◆ WHAT IS EXPECTED:
Retype the listing exactly, minus its pictures.

-- -- --

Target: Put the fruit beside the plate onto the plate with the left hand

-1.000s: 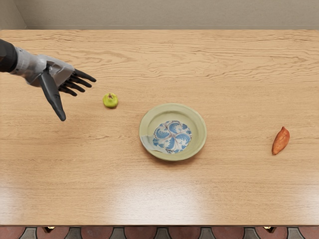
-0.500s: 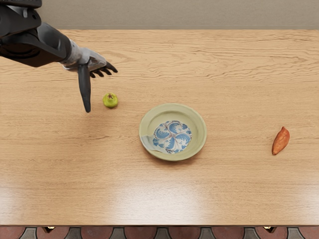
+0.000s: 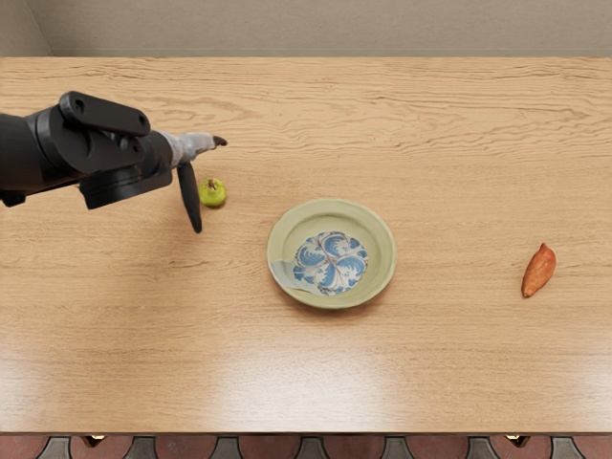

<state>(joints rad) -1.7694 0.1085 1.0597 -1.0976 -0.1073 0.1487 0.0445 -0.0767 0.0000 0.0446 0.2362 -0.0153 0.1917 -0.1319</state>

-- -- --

◆ OUTPUT FOR THIS EXERCISE:
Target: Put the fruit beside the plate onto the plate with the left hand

-1.000s: 
-0.500s: 
+0.000s: 

<state>(joints rad) -1.7694 0.1085 1.0597 -1.0976 -0.1073 0.1487 0.0445 -0.0767 0.0000 0.0446 0.2362 -0.0153 0.1917 -0.1319</state>

The exercise has been carried out completely.